Beats Studio3 Wireless review: The W1 powered Apple headphones mark a coming of age for Beats
Since being taken under the protective wing of Apple’s hardware team, hippity-hoppity cool-person company Beats has become the official high-end headphone of iOS. And with that came a number of critical changes.
The Beats Studio3 Wireless headphones use the same W1 chip found in the AirPods, meaning they seamlessly pair with iOS devices without much fuss (they work fine over BlueTooth with Android too, and can be connected with a regular audio cable). The magic microchip is also responsible for what Beats’ marketing team claims is the “best active noise cancelling on the market”, thanks to an algorithm that calibrates itself 50,000 times a second to compensate for changing surroundings. And gone is the infamous, skull-numbing and overdriven bass that Beats is known for, replaced with a more grown-up soundstage to please a broader range of users. They even look more unassuming, especially in the matte black version, and have a compact profile that doesn’t stick out from the head too much.
Unsurprisingly, the active noise cancellation claims are a smidge hyperbolic. I’ve heard (or not heard, as it were) slightly better noise cancelling in other headphones, like the Sony MDR-1000X or Bose QC35, but not by much. If your commute has you moving between street sounds and train rumbles however, you’ll notice the cancellation algorithm adjusting itself on the fly to best insulate you from exterior noise. The noise cancellation works particularly well for glasses wearers too, as the algorithm attempts to compensate for the deformation in the cups around the arms of your spectacles. Genuinely clever stuff.

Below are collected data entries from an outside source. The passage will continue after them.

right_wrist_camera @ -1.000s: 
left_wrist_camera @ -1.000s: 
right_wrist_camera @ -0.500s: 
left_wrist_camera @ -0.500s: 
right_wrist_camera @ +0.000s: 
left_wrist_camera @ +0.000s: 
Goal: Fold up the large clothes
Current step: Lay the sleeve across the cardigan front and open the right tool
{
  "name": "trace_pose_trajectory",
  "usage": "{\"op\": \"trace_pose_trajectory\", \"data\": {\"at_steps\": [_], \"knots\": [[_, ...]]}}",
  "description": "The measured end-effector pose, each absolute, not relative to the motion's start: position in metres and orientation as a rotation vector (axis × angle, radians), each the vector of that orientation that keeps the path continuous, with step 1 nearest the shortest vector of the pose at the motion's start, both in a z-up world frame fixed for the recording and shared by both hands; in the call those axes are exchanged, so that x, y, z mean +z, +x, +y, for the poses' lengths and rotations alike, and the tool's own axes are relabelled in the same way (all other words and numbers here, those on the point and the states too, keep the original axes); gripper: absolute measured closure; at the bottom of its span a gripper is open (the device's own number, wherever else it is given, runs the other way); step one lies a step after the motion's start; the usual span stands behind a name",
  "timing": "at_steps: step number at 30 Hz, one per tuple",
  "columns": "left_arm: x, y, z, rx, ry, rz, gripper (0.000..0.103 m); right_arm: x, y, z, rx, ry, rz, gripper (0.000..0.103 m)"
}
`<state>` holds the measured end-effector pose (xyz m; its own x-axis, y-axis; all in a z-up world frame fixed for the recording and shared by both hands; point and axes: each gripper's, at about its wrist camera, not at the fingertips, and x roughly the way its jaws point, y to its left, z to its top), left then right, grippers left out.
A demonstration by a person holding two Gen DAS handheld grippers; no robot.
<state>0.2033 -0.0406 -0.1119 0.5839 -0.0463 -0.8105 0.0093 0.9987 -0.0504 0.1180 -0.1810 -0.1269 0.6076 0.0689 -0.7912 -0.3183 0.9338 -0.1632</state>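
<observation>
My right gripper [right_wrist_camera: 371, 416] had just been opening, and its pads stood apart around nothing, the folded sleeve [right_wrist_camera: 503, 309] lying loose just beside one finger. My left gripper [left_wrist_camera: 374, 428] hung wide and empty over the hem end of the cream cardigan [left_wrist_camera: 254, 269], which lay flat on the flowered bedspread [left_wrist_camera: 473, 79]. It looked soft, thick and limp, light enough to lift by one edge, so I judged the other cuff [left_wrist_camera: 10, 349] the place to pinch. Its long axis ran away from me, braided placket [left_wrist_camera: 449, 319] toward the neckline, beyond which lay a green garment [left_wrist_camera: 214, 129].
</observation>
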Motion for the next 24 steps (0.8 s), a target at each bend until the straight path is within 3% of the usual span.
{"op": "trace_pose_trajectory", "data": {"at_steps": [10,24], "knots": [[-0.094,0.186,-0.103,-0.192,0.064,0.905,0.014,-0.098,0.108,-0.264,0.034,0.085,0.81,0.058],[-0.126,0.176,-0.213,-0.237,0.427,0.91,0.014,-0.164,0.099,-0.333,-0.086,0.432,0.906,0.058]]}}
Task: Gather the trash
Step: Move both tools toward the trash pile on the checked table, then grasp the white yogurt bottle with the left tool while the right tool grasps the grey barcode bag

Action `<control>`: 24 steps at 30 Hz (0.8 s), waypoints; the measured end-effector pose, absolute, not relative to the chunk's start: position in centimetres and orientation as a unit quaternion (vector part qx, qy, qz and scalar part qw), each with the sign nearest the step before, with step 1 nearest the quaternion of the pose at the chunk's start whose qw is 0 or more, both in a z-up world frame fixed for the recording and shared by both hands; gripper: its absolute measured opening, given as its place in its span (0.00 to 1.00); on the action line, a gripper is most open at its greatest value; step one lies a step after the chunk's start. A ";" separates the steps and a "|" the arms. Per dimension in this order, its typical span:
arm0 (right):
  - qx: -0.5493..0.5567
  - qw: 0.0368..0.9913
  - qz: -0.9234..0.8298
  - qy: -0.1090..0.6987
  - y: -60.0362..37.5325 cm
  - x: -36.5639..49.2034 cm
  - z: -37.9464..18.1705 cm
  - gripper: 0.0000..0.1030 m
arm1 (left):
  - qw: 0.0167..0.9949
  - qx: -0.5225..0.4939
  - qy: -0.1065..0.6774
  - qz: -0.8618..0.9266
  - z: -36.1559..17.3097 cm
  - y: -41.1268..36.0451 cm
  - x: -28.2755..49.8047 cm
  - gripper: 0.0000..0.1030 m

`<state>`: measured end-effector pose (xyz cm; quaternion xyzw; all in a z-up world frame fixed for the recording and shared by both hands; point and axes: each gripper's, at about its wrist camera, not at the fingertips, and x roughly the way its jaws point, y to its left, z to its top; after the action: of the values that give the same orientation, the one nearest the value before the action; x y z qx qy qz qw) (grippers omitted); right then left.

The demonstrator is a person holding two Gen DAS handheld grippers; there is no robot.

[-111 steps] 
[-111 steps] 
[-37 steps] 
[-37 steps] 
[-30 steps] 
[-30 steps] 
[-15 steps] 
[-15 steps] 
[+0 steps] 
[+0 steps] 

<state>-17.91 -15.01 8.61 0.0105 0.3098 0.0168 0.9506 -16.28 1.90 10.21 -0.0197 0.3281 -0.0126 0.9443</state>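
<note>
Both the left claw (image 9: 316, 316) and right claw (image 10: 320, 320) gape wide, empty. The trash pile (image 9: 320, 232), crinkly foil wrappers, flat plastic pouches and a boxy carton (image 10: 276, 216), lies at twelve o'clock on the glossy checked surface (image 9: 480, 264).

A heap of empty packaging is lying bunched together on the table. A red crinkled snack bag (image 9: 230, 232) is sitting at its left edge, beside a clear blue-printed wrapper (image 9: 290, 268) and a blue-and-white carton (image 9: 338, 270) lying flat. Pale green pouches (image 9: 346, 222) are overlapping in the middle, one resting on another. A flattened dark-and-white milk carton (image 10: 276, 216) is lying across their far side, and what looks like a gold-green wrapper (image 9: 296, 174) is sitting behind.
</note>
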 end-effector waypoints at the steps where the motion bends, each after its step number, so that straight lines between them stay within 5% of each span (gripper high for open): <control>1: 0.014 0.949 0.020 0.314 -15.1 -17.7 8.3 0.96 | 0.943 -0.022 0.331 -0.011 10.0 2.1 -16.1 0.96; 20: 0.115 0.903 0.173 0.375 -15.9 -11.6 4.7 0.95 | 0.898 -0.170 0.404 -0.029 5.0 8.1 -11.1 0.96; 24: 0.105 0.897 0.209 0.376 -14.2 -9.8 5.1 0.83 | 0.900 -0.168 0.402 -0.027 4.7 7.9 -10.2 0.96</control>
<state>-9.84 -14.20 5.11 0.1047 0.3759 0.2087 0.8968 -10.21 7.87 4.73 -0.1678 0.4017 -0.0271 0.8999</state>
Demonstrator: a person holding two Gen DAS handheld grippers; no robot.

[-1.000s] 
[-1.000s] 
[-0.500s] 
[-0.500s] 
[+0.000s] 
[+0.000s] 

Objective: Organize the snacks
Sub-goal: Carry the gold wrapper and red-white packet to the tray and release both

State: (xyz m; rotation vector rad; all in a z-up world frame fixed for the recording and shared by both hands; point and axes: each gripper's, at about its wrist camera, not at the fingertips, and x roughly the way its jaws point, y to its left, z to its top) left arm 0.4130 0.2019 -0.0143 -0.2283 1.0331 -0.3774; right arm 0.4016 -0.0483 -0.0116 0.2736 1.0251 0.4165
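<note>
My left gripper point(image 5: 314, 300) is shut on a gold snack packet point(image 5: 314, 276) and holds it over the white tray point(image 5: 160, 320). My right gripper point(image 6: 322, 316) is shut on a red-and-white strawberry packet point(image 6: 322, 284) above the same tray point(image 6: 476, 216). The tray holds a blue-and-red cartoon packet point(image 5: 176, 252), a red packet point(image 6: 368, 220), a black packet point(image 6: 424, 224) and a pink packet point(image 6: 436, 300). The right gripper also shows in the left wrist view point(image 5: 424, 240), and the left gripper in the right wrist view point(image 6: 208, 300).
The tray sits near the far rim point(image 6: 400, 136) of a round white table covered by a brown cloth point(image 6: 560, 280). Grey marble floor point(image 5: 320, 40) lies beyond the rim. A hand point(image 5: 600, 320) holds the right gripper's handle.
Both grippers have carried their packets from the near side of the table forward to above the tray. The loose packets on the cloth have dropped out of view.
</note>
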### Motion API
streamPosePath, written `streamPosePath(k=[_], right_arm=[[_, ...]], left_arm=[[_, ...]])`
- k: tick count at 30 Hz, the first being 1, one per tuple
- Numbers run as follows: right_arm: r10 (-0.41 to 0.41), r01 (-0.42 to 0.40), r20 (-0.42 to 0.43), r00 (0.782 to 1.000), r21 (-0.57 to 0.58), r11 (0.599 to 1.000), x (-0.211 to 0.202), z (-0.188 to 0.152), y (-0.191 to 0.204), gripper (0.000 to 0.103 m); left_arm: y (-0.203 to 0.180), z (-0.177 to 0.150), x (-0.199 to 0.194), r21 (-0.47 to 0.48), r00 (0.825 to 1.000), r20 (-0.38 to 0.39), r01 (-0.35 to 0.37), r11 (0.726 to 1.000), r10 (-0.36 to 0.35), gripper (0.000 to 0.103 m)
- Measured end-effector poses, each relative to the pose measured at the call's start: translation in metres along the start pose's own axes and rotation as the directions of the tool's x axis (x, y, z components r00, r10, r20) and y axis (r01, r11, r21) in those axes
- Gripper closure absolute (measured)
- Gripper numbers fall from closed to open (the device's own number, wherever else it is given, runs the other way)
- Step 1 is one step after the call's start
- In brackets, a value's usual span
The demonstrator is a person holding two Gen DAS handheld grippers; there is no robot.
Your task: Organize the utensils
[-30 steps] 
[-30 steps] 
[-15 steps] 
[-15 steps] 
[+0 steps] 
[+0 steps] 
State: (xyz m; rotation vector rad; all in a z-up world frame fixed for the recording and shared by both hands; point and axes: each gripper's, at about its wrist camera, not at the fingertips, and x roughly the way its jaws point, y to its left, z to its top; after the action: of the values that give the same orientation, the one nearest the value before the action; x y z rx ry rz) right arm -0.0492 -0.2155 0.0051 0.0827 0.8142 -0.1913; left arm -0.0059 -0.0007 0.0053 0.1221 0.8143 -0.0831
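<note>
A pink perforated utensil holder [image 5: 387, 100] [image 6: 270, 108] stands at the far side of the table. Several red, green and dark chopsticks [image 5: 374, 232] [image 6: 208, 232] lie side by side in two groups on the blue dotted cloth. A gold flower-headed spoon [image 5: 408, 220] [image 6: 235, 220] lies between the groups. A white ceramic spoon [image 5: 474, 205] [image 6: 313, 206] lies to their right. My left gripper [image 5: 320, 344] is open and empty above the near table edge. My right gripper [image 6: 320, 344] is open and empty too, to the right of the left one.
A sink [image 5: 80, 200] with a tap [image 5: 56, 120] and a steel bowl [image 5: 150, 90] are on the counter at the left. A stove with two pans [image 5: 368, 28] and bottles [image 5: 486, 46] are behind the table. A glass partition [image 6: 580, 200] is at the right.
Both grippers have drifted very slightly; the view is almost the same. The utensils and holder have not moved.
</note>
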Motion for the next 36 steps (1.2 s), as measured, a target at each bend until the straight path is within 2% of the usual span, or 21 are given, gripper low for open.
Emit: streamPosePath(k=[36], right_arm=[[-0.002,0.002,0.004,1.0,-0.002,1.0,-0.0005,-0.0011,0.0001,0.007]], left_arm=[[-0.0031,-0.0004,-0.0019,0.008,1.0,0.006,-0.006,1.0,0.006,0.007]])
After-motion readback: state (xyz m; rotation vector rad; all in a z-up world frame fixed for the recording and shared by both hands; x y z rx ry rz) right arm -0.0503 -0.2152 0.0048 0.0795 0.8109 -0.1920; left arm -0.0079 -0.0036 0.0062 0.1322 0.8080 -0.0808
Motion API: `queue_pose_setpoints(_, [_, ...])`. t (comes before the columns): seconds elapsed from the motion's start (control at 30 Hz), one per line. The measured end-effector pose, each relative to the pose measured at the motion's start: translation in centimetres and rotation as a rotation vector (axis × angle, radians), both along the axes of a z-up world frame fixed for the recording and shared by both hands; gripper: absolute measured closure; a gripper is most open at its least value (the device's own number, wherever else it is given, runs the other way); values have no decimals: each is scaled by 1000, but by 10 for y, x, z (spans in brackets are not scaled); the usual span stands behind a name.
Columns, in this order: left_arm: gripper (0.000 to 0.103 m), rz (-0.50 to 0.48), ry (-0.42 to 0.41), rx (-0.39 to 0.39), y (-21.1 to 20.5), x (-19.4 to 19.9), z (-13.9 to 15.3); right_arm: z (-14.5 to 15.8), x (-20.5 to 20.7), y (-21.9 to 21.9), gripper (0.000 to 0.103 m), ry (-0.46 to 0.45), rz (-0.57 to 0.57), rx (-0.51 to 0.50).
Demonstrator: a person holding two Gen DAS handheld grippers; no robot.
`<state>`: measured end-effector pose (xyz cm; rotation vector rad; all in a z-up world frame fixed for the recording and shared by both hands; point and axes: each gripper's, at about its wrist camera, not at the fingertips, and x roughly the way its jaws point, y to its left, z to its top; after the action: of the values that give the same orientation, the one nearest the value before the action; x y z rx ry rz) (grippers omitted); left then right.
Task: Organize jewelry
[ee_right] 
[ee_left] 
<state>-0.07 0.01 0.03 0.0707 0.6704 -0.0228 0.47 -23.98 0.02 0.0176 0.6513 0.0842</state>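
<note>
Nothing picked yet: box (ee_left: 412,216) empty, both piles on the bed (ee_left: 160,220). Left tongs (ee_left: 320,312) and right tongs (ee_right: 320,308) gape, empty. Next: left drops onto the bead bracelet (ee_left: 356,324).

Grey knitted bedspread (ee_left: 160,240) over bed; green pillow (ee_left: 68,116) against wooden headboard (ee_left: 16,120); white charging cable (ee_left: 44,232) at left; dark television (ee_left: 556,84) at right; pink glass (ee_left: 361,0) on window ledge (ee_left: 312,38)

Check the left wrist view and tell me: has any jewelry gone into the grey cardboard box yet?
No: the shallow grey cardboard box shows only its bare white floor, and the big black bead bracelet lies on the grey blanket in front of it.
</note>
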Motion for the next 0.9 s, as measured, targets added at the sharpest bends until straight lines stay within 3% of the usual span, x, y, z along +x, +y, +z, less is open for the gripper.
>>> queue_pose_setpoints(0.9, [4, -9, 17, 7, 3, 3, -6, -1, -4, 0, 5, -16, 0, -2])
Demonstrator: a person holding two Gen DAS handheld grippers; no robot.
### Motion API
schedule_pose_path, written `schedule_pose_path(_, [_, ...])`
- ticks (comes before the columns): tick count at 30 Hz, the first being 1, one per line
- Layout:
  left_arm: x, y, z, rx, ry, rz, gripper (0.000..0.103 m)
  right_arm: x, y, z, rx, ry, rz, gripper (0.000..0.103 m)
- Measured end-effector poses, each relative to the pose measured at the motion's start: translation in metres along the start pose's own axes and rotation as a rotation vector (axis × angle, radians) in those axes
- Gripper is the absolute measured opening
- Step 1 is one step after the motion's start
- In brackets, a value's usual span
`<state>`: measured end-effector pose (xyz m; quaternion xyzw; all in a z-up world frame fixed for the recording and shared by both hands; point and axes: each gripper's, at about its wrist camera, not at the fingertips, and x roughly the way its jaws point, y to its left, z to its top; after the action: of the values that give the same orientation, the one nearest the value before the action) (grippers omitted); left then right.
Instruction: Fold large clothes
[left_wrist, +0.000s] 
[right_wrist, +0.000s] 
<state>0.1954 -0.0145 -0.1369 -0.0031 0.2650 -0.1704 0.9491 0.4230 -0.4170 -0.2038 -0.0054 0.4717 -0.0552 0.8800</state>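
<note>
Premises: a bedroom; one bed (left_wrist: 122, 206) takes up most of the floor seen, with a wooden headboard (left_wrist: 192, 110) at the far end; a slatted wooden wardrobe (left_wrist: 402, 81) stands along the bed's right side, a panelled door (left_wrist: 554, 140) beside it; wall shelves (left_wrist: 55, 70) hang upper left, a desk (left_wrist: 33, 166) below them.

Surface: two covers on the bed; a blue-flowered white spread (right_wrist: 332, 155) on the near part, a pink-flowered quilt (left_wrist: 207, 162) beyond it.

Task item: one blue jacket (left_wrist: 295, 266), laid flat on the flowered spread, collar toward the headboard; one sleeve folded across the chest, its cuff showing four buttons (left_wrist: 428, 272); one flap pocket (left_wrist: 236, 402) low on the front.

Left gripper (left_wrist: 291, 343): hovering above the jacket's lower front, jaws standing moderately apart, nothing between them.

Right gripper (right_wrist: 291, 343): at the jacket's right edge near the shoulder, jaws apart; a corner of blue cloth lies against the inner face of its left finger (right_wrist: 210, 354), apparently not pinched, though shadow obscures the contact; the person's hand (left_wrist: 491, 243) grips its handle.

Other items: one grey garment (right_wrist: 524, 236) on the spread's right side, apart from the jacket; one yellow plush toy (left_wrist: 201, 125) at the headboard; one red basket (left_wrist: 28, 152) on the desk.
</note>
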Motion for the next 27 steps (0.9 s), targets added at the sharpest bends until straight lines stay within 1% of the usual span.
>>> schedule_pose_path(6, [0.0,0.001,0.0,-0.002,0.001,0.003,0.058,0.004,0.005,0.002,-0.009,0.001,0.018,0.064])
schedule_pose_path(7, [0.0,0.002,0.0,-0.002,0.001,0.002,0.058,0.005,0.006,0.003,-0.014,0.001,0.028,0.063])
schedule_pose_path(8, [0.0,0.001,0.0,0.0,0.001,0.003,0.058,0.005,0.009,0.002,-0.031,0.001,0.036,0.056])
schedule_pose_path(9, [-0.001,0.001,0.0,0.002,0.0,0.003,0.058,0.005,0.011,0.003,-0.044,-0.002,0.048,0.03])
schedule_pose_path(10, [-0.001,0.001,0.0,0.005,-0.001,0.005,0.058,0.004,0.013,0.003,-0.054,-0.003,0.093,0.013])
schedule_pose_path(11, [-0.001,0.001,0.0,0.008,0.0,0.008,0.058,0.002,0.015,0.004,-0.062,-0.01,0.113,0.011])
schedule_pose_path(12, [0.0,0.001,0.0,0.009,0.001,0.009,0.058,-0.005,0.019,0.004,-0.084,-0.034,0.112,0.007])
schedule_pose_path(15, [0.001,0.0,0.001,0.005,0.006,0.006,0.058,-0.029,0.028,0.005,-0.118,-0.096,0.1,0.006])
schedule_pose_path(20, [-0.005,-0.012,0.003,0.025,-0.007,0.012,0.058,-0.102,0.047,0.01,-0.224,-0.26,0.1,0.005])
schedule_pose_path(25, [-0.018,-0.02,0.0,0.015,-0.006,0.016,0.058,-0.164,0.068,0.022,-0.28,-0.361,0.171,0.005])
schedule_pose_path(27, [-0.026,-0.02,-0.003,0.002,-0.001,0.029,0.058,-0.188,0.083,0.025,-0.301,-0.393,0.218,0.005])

Most remarkable about these headphones is their enormously long battery life, which sits around 20 hours with noise cancelling switched on, and 40 with it off. That’s enough to make up for their frustrating and totally avoidable inability to switch themselves off when not in use. When the ideal case for headphones like these is on long-haul flights, that mighty juice-reserve is invaluable.
Besides some clunkiness in their construction – the on-ear controls are limited to play/pause and volume adjustments, and comprise a tacky plastic button that thuds your ear each time it’s pressed – the Studio3 Wireless represent the most practical and best quality headphones for iOS and Android. You can find better sound elsewhere, but not matched with this kind of battery life and this standard of noise cancellation at this price.